The invention discloses a casting method of an engine cylinder block casting, which comprises the steps of preparing a sand mold by using molding sand and coating a coating; preparing a casting iron liquid, and feeding pig iron and a returned material serving as raw materials into a smelting furnace to be smelted into the iron liquid; adding a compound inoculant into the molten iron and stirring; pouring molten iron into the sand mold, feeding by adopting a riser process, and forming a casting after pouring; and carrying out heat treatment on the formed casting. The casting prepared by the method has good quality and high product qualification rate.

Description

Casting method of engine cylinder block casting

Technical Field

The invention relates to the technical field of casting production of automobile parts and engineering machinery, in particular to a casting method of an engine cylinder block casting.

Background

With the popularization of household automobiles, the demand of China on automobiles is increasing. With the rapid development of social economy and the continuous improvement of the living standard of people, the localization process of automobiles in China will be accelerated continuously, the consumption demand of automobiles remains vigorous, and the keeping quantity of automobiles will continue to show a rapid growth trend.

For automotive engines, the engine block is the most critical and important component of the engine. At present, engine cylinder bodies are mainly produced by casting, the most widely applied casting method is a wet clay sand manufacturing process, and the wet clay sand manufacturing process has the advantages of good forming performance, low energy consumption, low noise, less pollution, high efficiency, reliable operation and the like.

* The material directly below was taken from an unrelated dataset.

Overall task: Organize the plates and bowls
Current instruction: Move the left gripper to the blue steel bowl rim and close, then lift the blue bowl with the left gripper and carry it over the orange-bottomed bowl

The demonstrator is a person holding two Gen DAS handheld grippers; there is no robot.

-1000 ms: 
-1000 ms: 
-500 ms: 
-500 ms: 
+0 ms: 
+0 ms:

In the casting production of the engine cylinder, each link of the casting process can directly influence the yield of the cylinder casting production and the product quality of the cylinder casting, for example, the process design, the use of paint, the pouring temperature and the positioning of sand cores can all have important influence on the quality of the cylinder casting product, the factors are main reasons which cause the product yield of some engine cylinder production enterprises in China to be about 80% often, the yield of the engine cylinder casting product is low, the quality problem is more, and the main reasons are that the casting is shrunk and loosened, the sand is adhered, the core adhering bone, the microcrack and the surface accuracy is low.

Disclosure of Invention

The technical problem to be solved by the invention is as follows: the casting method of the engine cylinder block casting is provided, and the prepared casting is good in quality and high in product qualification rate.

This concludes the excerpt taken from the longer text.